On the platform side, the scheduled data task will be run, which will filter out experimental data from the bottom table. As mentioned above, we will report a log key when the buried point is reported. This key is a key agreed between SDK and data side, which is used to mark this record as the buried point of the experiment. Since a large number of logs are written to our log base table every day, this special log key allows us to quickly filter out experiment-related logs from various logs in our log base table. Then, we classified the data according to the reported parameters. Experimental release ID was used to identify a release of an experiment, UID was used to identify the index, and bucket ID was used to identify the group of the experiment.
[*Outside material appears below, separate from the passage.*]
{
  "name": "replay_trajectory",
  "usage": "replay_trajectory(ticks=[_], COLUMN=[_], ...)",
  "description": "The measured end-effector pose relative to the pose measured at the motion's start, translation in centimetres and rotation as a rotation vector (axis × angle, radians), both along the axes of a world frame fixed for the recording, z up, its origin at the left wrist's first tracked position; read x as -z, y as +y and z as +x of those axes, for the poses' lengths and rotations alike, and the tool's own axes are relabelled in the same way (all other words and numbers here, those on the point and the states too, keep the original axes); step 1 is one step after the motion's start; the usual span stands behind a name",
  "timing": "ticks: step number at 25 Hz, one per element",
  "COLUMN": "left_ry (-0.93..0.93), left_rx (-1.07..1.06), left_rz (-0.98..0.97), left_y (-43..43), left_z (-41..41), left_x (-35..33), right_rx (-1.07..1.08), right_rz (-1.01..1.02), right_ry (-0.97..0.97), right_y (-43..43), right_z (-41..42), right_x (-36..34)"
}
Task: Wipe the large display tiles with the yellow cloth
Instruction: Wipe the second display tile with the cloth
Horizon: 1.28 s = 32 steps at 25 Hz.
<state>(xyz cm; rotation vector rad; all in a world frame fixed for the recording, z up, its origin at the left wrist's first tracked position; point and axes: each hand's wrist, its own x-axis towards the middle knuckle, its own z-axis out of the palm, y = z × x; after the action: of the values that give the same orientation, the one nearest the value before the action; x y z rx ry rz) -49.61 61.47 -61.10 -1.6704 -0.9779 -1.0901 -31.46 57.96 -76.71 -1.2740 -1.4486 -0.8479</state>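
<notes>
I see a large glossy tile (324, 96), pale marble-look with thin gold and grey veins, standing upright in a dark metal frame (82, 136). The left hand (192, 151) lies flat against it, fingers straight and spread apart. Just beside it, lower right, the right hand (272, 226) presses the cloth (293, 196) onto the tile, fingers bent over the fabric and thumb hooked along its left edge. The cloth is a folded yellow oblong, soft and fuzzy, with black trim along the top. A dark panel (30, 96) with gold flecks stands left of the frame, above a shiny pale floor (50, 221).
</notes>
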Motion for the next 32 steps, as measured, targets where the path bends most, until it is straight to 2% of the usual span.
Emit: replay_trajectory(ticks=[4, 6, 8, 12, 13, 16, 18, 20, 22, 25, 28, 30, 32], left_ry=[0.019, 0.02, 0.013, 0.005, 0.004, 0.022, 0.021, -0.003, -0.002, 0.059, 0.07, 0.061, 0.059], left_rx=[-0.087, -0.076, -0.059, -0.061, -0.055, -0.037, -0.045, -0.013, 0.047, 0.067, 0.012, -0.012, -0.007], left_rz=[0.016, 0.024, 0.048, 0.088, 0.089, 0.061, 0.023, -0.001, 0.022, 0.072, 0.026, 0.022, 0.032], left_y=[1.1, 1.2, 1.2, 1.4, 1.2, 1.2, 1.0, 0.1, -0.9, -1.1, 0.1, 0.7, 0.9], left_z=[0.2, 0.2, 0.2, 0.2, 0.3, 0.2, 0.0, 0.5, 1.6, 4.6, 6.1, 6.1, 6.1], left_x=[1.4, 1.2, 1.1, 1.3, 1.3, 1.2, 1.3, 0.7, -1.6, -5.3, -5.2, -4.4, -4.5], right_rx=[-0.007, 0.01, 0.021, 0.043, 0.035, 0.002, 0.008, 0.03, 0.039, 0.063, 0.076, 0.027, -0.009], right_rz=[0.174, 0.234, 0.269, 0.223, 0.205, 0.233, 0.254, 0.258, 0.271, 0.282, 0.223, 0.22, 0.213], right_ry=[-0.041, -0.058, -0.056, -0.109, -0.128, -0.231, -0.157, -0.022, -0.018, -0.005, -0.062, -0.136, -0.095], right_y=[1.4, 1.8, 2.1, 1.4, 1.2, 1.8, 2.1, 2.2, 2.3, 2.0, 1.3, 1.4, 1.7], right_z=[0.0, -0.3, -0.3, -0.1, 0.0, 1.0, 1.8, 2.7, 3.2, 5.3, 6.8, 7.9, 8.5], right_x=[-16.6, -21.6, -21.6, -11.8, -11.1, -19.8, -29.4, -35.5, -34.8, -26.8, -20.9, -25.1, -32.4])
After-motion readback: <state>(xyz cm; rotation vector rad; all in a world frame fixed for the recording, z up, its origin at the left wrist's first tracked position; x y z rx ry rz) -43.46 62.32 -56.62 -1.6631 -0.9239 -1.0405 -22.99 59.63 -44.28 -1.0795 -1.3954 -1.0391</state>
In this way, we could get the UV and PV corresponding to the index, and the report of AB experiment was also generated.
conclusion
Front-end AB experiment in Amoy department and even the group, or a piece of land has not been fully reclaimed. We iterate a lot, but we rarely verify, or scientifically verify, the true value of an iteration. In the era of the rise of big data, it is far from enough to rely only on “experience” if every iteration cannot finally precipitate data. Front end engineers, from now on we have a place where we can use scientific rigour to experiment, validate iterations with experimental data, and make decisions based on that. Finally, welcome interested friends to further exchange, you can add my wechat MrMarc, looking forward to your insights.